Décidément, le mauvais sort s’acharne sur l’acien patron du FMI et candidat favori aux élections présidentielles françaises.
Le parquet de Paris a déclenché vendredi la première étape de la procédure judiciaire visant Dominique Strauss-Kahn pour tentative de viol, en ouvrant une enquête préliminaire à la suite d'une plainte déposée par la journaliste et écrivaine Tristane Banon.
Cette décision des procureurs français complique encore un peu plus l'équation personnelle et politique de celui qui, avant son arrestation à la mi-mai à New York, était le grand favori de l'élection présidentielle du printemps 2012 en France.
A New York, Dominique Strauss-Kahn, 62 ans, a certes été libéré de son assignation à résidence, l'accusation de tentative de viol d'une femme de chambre a été fragilisée, mais le procureur de Manhattan a décidé de maintenir les poursuites. Une nouvelle audience est prévue le 18 juillet.

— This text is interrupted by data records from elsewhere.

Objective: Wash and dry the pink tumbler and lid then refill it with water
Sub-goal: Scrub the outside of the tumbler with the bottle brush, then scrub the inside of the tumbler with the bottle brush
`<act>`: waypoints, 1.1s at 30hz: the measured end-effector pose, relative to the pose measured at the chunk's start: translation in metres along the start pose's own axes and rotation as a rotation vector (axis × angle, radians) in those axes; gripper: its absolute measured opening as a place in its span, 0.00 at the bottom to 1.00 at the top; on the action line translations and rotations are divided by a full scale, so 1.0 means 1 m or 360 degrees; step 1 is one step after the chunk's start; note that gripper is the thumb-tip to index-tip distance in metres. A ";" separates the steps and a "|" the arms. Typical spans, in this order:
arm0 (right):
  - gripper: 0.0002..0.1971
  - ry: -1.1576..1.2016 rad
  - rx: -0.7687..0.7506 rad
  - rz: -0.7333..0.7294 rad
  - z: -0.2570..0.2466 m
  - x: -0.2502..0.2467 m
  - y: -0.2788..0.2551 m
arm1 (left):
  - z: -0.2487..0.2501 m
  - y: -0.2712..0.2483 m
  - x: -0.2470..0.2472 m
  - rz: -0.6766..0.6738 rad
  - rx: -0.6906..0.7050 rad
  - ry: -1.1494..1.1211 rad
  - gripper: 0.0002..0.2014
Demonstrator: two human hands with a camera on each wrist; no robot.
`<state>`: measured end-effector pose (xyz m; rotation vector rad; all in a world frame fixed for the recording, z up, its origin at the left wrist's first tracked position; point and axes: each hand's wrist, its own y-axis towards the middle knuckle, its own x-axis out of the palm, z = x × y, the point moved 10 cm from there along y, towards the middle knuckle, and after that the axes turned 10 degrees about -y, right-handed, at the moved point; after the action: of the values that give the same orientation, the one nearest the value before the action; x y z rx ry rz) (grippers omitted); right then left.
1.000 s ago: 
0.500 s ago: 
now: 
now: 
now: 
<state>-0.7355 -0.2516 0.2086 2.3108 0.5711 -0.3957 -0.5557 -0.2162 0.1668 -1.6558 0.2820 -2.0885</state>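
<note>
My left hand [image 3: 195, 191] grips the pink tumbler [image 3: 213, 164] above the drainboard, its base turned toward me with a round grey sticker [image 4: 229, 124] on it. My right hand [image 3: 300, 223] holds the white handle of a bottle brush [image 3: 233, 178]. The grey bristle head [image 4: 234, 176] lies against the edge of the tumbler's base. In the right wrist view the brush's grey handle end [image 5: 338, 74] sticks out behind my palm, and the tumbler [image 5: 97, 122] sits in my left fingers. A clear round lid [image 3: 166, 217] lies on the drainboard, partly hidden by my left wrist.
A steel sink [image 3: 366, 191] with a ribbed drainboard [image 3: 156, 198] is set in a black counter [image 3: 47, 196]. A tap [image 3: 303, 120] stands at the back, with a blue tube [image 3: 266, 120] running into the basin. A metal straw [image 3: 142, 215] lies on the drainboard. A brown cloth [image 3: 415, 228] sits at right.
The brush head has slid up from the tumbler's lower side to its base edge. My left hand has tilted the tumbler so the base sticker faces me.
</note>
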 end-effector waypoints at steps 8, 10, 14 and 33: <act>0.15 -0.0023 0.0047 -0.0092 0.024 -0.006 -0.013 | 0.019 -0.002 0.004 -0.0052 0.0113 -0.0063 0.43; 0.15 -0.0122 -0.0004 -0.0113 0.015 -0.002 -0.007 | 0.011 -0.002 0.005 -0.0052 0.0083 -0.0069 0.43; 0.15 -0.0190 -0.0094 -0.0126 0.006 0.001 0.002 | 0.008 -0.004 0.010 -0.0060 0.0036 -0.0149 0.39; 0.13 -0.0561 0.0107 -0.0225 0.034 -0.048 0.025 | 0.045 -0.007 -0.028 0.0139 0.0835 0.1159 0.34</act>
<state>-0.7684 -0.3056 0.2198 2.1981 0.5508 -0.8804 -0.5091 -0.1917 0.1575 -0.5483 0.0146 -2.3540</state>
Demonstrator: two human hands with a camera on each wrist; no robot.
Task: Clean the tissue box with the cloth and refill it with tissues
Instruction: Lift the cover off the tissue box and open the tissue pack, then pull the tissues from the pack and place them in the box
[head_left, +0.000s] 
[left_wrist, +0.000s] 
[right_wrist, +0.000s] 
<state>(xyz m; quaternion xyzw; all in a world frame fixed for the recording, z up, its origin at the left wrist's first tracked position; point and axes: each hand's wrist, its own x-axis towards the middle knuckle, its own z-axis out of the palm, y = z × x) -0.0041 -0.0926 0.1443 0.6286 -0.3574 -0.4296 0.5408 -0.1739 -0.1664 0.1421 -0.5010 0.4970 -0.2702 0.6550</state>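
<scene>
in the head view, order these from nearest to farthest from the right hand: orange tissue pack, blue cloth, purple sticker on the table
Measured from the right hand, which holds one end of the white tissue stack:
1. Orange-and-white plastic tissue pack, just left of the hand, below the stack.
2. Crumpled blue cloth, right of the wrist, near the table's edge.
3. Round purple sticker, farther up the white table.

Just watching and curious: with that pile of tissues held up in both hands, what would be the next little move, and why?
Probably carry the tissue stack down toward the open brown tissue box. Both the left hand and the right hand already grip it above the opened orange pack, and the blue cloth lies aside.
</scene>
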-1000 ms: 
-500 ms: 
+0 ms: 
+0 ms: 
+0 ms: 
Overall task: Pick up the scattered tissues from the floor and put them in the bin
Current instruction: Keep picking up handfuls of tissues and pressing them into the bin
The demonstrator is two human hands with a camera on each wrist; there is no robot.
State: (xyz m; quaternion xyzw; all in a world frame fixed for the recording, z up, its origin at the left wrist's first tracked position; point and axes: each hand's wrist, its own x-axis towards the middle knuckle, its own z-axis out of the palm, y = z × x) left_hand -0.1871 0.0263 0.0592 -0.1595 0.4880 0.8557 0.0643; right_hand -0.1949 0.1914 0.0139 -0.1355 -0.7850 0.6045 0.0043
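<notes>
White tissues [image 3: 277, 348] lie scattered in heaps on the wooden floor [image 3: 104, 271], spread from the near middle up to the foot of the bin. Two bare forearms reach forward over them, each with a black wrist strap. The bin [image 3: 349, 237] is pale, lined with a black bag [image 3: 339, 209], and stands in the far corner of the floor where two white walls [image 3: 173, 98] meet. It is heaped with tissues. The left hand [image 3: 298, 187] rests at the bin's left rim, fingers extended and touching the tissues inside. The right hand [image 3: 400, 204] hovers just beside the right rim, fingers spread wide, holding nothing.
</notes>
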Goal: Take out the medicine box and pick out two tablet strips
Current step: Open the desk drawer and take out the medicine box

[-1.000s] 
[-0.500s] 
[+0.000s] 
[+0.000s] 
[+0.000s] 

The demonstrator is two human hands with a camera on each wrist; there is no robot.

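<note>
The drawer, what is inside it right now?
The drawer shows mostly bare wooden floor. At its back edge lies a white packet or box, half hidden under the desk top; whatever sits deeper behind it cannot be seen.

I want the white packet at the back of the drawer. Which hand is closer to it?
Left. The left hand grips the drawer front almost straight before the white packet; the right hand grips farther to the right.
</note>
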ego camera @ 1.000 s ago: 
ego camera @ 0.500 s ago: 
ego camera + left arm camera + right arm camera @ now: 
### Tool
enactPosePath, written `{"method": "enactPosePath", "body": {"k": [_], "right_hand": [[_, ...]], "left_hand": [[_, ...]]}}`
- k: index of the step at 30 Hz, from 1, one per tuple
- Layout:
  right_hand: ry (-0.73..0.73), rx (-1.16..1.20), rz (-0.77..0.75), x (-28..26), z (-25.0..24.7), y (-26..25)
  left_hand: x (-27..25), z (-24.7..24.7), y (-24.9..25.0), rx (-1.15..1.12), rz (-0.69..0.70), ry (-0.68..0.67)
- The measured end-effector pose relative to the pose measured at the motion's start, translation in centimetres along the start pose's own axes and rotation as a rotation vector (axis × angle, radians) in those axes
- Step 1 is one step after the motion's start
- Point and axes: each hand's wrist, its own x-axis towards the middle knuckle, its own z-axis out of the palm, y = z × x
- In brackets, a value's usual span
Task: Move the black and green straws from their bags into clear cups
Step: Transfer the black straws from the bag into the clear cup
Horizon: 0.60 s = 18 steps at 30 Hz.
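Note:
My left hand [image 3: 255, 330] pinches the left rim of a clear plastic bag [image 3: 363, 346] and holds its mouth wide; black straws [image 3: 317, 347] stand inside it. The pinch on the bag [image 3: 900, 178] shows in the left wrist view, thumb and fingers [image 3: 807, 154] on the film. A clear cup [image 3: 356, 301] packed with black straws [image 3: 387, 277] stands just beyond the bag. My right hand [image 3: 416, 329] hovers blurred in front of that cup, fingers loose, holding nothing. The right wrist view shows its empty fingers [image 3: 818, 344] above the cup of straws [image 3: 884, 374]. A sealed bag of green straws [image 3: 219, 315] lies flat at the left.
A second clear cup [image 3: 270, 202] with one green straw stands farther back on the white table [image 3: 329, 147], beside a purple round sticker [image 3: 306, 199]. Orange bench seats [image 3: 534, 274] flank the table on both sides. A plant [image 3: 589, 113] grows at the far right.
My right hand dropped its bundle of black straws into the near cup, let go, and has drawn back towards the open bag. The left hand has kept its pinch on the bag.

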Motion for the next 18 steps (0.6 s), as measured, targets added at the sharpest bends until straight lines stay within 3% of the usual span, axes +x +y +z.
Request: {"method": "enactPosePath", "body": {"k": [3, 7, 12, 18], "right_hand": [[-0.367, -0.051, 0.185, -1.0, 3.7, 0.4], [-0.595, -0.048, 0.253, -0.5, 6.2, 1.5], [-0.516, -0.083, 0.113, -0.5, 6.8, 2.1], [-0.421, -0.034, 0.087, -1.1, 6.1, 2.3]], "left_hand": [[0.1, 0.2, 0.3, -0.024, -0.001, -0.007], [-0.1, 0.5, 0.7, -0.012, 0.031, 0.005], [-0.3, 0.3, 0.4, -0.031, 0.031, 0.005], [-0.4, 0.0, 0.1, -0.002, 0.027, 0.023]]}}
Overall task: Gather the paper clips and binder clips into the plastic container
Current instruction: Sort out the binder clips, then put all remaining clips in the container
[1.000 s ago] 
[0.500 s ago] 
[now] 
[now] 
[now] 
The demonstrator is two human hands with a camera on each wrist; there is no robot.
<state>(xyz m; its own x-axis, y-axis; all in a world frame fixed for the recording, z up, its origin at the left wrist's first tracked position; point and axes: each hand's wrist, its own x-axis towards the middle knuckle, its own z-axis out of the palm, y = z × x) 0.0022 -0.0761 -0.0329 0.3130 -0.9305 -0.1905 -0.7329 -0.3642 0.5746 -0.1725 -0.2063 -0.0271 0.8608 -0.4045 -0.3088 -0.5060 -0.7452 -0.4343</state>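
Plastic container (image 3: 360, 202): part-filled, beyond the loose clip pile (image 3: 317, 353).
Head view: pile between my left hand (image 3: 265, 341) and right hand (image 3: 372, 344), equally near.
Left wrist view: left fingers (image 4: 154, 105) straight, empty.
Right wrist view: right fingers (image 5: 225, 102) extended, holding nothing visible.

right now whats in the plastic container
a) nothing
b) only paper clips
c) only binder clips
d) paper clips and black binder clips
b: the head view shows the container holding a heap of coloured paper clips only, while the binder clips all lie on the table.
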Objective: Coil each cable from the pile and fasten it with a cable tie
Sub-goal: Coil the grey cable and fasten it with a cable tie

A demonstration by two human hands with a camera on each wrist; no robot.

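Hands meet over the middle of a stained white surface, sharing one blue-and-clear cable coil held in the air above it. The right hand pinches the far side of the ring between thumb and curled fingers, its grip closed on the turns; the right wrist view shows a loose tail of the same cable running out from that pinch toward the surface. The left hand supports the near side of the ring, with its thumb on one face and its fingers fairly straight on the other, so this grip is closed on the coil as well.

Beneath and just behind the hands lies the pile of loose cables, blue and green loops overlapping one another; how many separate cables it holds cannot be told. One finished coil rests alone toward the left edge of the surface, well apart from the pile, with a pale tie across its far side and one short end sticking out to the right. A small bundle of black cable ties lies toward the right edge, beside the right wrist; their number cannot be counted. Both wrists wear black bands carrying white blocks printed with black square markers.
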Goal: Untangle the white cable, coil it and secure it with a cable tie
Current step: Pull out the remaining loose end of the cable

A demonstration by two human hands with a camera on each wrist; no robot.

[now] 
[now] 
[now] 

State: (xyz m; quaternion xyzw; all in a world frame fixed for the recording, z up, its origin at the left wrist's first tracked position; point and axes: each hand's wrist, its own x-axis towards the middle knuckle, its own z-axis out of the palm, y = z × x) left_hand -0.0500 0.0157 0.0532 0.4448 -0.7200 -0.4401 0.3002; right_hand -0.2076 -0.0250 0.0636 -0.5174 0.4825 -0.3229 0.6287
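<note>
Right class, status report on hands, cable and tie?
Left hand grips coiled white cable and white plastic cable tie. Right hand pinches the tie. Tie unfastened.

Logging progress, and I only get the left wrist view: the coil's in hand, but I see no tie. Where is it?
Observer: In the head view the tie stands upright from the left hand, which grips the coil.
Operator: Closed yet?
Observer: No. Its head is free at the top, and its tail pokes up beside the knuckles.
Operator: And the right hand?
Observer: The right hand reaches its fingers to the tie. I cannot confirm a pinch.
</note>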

A Paris, sur le deuxième front judiciaire ouvert par la plainte de Tristane Banon, déposée mardi dernier, l'enquête préliminaire vise à vérifier les allégations de la jeune femme.
Confiée à la police, cette enquête est placée sous l'autorité du parquet.
Si elle se révèle concluante, il peut alors décider de confier l'affaire à un juge d'instruction, qui pourrait inculper l'ex-directeur du FMI.
L'ouverture de l'enquête est "tout à fait conforme à ce à quoi nous nous attendions", a déclaré à l'AFPTV l'avocat de la journaliste, Me David Koubbi, ajoutant que "les éléments qui sont à l'appui de la plainte seront mis à la disposition de la justice".
Cette plainte concerne des faits qui remonteraient à février 2003, lors d'une rencontre entre DSK et la journaliste dans un appartement du centre de Paris, pour un entretien réalisé dans le cadre de la préparation d'un livre.
Pour DSK, la scène que Tristane Banon a racontée lors d'une émission télévisée en 2007 puis dans un entretien au site internet AgoraVox en 2008, est "imaginaire". Ses avocats ont prévenu qu'une procédure pour dénonciation calomnieuse serait engagée quand ils auront pris connaissance de la plainte.
Dans un entretien publié cette semaine par l'hebdomadaire L'Express, la jeune femme revient en détails sur ses accusations, évoquant notamment les mains intrusives de DSK après qu'il lui eut "fait sauter le jean et le soutien-gorge".
Me Koubbi avait déjà expliqué que la plainte de la jeune femme reposait sur des éléments matériels et ne se résumera pas à un "parole contre parole".
"Nous disposons d'éléments matériels, des textos ont été envoyés et il existe des attestations", avait déjà dit à l'AFP l'avocat, sans préciser la teneur de ces attestations. "De nombreuses personnes se tiennent à la disposition de la justice pour témoigner", avait-il ajouté.
Passible de quinze ans de réclusion, la tentative de viol est un crime prescrit au bout de dix ans. L'agression sexuelle est en revanche un délit prescrit trois ans après les faits. Le temps écoulé interdisait donc à la jeune femme de porter plainte aujourd'hui pour agression sexuelle.
Ce nouvel épisode judiciaire intervient alors que plusieurs dirigeants socialistes ont fustigé la plainte de Tristane Banon, qu'ils ont vue comme une manoeuvre politique.
Mais surtout, ils cherchent à prendre leurs distances à l'égard de ces affaires qui empoisonnent le climat politique, alors que leur parti vient de lancer des primaires pour désigner son candidat à l'élection présidentielle.
Manuel Valls, l'un des candidats à la candidature, a ainsi dénoncé un "torrent de boue (...) un torrent de merde", et le patron des députés socialistes Jean-Marc Ayrault un "feuilleton nauséabond".
Un moment envisagé par certains de ses amis, un retour rapide de DSK sur la scène politique nationale n'est plus guère évoqué, laissant la voie libre à un duel entre les deux favoris: l'actuelle patronne du PS, Martine Aubry, et son prédécesseur, le député François Hollande. Les sympathisants de gauche voteront les 9 et 16 octobre pour cette primaire.